Why Are Eloquent Timestamps Nullable?

Recently I was creating a new table and using the timestamps helper in the migration. I noticed something that seemed wrong, so I dug a little deeper and learned something new about Laravel and MySQL.

Clicking through the timestamps helper, I saw this:

public function timestamps($precision = 0)
    $this->timestamp('created_at', $precision)->nullable();

    $this->timestamp('updated_at', $precision)->nullable();

The way that Eloquent manages these fields, there will never be a model created with a null value for created_at or updated_at. So why are these fields created as nullable?

Adding to my confusion, right below that method, I saw this:

public function nullableTimestamps($precision = 0)

There is a separate method for generating nullableTimestamps, but it’s just calling our normal timestamps method. Isn’t it weird that there are two separate methods that do the same thing, but have different names? Just looking at the method names, you might even assume that timestamps would create non-null timestamps, in contrast with the nullableTimestamps method.
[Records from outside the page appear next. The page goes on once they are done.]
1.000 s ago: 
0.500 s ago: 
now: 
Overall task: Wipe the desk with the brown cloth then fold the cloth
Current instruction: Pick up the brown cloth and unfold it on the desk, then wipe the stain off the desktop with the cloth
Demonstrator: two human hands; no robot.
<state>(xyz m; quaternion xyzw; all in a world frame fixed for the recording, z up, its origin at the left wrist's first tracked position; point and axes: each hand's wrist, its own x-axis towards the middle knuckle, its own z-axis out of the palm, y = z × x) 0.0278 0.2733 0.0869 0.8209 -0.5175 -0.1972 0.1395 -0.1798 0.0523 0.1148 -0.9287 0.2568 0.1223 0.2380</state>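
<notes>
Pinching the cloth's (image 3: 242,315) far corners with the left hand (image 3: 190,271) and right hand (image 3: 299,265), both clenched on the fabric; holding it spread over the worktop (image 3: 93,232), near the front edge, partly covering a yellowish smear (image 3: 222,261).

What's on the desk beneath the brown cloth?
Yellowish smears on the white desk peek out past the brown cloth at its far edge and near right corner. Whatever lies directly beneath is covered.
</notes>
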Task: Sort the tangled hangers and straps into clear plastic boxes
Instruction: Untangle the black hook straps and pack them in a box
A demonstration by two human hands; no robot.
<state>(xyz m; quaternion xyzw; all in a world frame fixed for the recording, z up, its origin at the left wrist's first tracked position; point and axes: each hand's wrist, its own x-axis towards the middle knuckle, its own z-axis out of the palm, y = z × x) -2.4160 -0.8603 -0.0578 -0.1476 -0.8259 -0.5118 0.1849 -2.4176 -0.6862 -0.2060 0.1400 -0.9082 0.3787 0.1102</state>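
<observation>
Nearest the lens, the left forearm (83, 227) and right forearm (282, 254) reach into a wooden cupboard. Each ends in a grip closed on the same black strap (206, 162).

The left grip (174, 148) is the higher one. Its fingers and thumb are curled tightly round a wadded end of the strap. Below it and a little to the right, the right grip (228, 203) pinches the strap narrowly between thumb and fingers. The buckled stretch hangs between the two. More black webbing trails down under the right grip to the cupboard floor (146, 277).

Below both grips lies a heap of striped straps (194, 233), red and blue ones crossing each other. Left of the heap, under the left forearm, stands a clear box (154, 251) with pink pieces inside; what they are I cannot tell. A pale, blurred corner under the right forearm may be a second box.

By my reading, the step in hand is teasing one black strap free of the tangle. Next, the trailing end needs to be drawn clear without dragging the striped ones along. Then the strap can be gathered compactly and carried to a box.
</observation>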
Is this a mistake? No, this was done on purpose, and understanding the reason why it was necessary reminded me why software is so complex, and how seemingly unrelated things can have a big impact on how our code works.

Notice this excerpt from the MySQL docs:

If the explicit_defaults_for_timestamp system variable is disabled, the first TIMESTAMP column has both DEFAULT CURRENT_TIMESTAMP and ON UPDATE CURRENT_TIMESTAMP if neither is specified explicitly.

What does this actually mean? And how does it relate to our Laravel timestamps question? It’s saying that in certain conditions, MySQL will automatically add some properties to the first timestamp column created in a table. That differentiation of order is important. If no properties are explicitly set in your migration, the generated schema would be different based on what order your columns are created. So if you added your own additional timestamp column before the Eloquent-managed timestamp fields, it would act differently than if you just had the default timestamps.

To make matters worse, the move to MySQL 5.7 enforced a stricter mode by default, so more users were going to bump into this timestamp default behavior. One of the recommendations for handling this is to specify the timestamp column as nullable to avoid this default behavior. That’s the choice Laravel made to ensure consistency and avoid unexpected schema generation depending on 1) your version of MySQL, 2) the strictness level setup on your server, and 3) the order you declared your columns. As a final note, to preserve backwards compatibility, the nullableTimestamps method was preserved.

Once I understood all that context, the solution seemed simple and made a lot more sense! If you want even more history on this, checkout the original GitHub issue and this discussion.